_WHAT TO WORK ON_
For each line of the data below that holds "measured", copy the line.

- - - -

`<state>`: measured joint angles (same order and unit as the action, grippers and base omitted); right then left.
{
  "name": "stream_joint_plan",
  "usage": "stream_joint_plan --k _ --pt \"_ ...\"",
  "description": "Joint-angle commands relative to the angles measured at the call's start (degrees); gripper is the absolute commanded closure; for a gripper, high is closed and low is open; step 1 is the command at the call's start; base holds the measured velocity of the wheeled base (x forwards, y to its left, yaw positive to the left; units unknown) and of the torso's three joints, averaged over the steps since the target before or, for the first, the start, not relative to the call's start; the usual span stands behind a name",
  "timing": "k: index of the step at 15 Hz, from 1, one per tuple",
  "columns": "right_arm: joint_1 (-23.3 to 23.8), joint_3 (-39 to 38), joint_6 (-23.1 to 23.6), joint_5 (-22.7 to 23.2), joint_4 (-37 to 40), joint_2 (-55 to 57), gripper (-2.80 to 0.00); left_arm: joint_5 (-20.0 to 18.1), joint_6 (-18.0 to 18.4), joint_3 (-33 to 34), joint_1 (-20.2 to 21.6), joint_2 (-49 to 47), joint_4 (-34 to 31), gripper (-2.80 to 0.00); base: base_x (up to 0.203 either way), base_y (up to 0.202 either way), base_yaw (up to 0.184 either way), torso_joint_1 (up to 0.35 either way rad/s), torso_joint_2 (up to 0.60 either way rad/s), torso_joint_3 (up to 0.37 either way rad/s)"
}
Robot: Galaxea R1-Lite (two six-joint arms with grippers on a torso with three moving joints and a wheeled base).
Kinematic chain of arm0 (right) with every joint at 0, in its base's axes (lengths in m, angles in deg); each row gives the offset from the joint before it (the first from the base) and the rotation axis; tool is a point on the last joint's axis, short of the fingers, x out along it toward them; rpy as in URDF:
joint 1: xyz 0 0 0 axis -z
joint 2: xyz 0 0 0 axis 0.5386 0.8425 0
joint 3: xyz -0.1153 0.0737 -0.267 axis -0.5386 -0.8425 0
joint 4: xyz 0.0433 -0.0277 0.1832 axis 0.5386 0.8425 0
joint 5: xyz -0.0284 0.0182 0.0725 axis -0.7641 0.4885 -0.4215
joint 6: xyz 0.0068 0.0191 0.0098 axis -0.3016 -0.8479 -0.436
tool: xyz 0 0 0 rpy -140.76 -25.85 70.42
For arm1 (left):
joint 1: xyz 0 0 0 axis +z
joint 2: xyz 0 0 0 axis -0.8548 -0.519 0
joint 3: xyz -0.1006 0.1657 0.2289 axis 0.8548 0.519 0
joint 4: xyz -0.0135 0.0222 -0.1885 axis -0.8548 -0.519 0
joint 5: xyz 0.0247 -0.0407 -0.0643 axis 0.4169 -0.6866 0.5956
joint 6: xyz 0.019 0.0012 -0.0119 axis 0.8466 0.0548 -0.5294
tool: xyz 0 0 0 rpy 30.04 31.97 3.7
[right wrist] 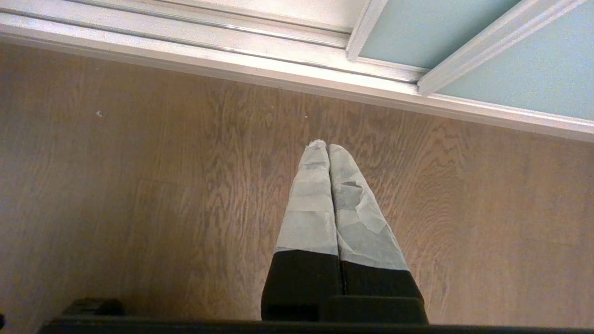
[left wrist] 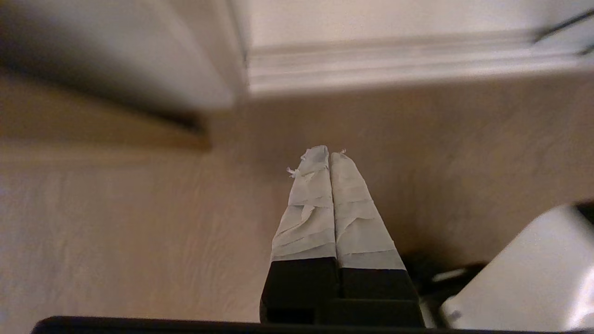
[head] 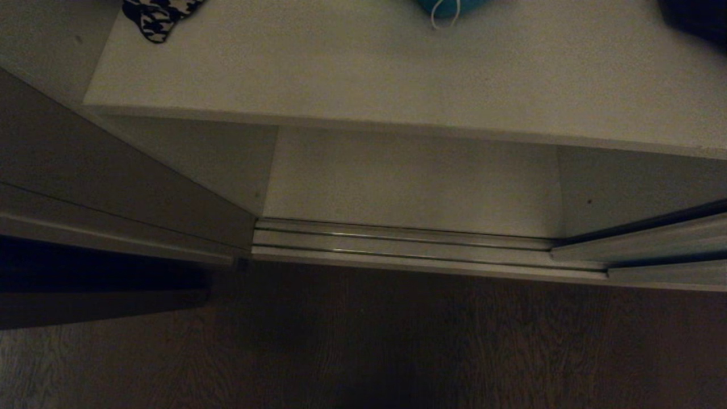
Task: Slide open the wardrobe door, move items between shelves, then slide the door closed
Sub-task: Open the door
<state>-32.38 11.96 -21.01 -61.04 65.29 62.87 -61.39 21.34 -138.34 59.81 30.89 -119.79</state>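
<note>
Wardrobe open; your tape-wrapped left gripper (left wrist: 329,155) and right gripper (right wrist: 327,147) pinched closed, empty, over brown wood floor (head: 397,341); teal plush toy (head: 448,7) awaits on far off-white shelf (head: 397,68).

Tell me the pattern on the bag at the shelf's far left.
Black-and-white houndstooth bag, clearest in the head view.

Each hand, left hand (left wrist: 330,155) and right hand (right wrist: 327,147), has tapering tape-wrapped fingers on black bases.
</note>
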Motion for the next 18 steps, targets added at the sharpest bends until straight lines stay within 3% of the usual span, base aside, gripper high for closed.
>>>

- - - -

_ANSWER BOX_
`<state>`: measured joint angles (same order and unit as the action, grippers and base omitted); right then left.
  "description": "Joint-angle commands relative to the angles measured at the call's start (degrees); gripper is the absolute commanded closure; for a gripper, high is closed and low is open; step 1 is the command at the call's start; base holds the measured velocity of the wheeled base (x forwards, y to its left, yaw positive to the left; units unknown) and of the torso's three joints, averaged over the steps since the target before or, for the first, the start, not relative to the call's start; the usual span stands behind a name",

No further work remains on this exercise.